_TASK TO COMPLETE_. In the records below, pick out all lines containing the word "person".

_DATA LISTING_.
++++++

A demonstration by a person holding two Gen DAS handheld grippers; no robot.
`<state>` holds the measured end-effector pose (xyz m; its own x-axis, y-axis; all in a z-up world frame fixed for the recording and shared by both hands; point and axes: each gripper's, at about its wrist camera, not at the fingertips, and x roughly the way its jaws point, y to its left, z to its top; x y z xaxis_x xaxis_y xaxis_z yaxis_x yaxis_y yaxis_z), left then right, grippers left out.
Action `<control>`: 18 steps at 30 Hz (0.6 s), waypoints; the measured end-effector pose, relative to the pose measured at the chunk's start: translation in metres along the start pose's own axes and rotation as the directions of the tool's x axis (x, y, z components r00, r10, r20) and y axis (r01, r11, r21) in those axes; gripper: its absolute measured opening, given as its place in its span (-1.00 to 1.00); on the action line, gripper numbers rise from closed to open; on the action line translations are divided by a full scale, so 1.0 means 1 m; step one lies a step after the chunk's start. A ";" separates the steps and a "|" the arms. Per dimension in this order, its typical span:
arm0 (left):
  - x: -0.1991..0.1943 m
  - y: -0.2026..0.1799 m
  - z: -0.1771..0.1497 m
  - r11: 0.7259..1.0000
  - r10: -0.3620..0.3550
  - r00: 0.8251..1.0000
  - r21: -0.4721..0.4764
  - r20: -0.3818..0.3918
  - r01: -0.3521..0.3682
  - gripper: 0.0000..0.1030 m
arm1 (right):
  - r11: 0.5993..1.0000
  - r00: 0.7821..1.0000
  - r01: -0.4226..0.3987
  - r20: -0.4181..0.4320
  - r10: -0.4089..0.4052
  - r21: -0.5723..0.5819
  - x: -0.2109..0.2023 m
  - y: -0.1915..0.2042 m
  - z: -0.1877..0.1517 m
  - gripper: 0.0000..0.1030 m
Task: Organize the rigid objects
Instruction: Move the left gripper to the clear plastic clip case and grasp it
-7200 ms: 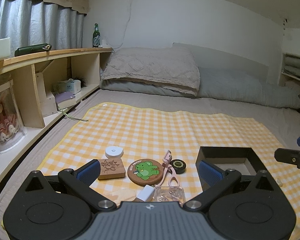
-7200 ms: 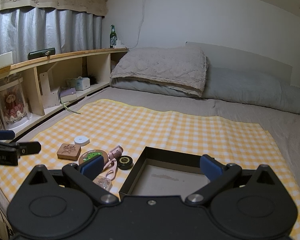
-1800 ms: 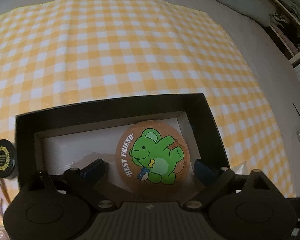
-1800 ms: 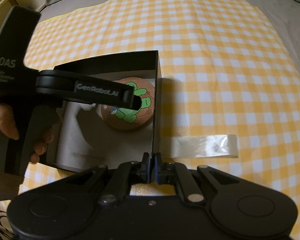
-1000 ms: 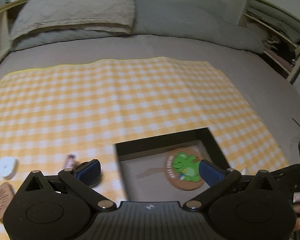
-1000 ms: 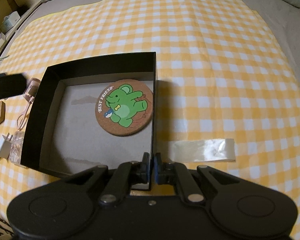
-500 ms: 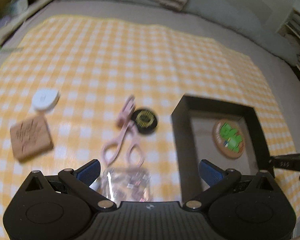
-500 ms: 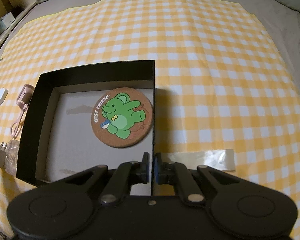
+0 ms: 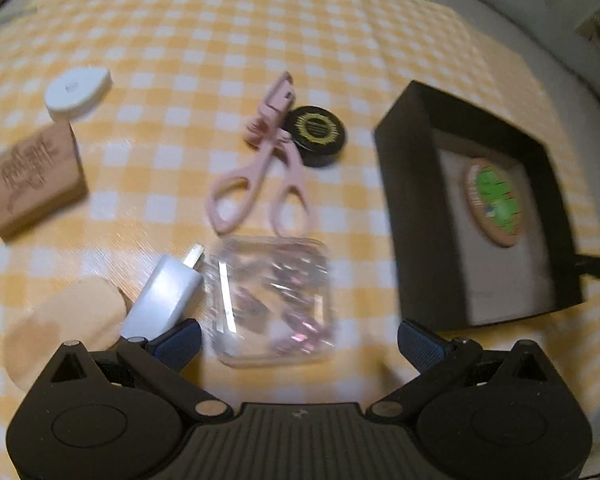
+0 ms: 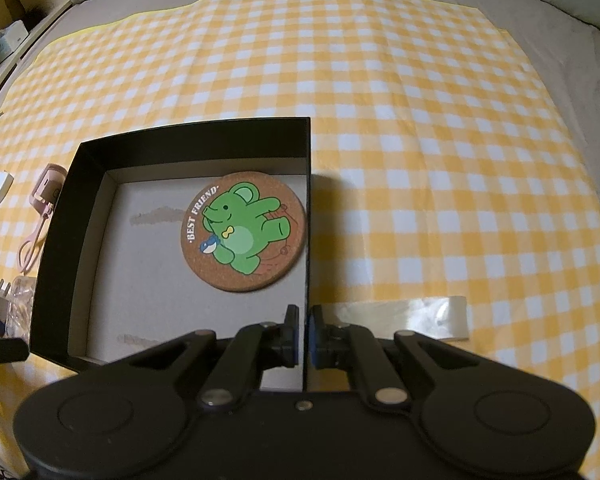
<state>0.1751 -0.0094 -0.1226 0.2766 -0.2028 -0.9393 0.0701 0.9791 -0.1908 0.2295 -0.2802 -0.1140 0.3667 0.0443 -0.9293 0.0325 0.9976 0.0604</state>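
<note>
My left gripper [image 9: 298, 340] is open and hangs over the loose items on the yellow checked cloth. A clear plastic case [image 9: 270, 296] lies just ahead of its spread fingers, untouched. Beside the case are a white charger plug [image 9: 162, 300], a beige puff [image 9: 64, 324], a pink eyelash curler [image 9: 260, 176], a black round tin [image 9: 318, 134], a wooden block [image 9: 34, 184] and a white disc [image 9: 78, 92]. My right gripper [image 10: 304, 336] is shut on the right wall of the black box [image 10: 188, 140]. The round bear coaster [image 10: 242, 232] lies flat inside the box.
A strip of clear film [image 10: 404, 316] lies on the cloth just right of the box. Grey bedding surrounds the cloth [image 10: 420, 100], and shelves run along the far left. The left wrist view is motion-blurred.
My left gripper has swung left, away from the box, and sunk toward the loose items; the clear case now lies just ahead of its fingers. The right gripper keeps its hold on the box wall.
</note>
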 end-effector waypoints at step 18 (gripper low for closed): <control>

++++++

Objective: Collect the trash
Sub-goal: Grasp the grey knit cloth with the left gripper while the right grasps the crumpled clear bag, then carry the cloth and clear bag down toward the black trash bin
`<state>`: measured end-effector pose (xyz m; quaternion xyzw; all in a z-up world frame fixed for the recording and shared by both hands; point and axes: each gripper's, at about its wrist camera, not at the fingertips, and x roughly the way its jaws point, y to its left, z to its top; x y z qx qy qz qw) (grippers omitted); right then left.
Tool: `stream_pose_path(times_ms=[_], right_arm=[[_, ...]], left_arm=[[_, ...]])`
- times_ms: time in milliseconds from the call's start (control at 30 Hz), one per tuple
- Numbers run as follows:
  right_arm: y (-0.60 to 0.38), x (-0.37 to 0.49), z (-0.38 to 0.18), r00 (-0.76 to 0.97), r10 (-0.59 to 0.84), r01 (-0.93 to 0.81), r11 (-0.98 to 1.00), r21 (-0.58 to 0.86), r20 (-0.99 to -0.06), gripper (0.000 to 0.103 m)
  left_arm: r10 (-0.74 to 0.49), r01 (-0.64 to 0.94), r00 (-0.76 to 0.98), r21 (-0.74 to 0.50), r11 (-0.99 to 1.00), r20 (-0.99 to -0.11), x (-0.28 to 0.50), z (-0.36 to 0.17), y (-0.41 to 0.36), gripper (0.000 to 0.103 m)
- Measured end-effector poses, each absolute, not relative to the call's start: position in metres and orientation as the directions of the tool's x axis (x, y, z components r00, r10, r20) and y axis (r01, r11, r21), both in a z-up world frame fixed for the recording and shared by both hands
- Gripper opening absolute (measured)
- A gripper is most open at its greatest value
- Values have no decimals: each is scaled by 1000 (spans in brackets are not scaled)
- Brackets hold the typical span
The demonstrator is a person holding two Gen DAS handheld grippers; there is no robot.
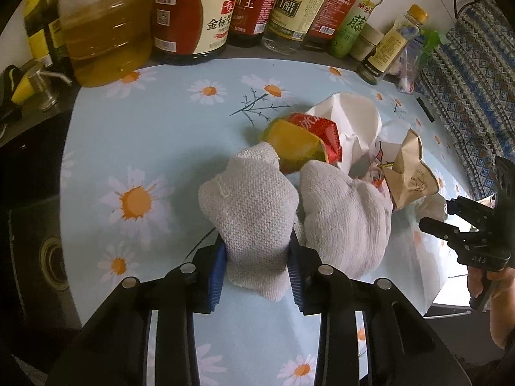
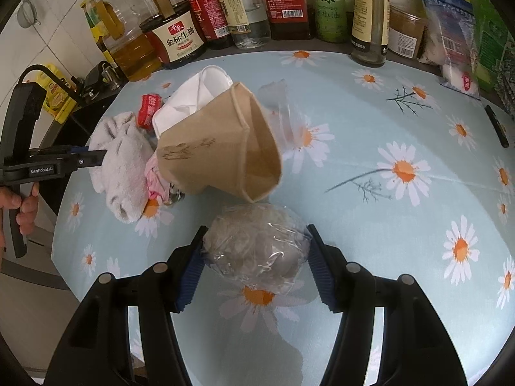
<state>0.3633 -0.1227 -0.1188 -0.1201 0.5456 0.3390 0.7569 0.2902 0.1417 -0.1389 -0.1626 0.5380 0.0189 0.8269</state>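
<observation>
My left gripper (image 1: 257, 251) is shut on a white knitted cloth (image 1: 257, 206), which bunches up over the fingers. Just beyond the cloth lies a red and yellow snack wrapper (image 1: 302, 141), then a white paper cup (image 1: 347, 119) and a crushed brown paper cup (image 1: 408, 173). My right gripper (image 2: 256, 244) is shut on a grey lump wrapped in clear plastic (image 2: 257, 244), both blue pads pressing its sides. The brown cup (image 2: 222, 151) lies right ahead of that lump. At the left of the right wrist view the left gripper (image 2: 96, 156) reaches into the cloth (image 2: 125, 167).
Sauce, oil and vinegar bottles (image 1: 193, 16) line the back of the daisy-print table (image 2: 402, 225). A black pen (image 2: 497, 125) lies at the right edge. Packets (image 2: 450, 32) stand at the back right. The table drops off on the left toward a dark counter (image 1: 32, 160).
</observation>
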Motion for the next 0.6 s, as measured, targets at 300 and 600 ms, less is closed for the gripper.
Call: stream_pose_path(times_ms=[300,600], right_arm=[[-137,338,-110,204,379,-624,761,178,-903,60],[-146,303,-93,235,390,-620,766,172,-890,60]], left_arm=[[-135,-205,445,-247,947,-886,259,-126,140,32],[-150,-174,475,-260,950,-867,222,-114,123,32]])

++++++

_ANSWER TO THIS PROBLEM_.
A demonstration by a person holding two Gen DAS handheld grippers; no robot.
The demonstrator is a person holding two Gen DAS handheld grippers; there is no robot.

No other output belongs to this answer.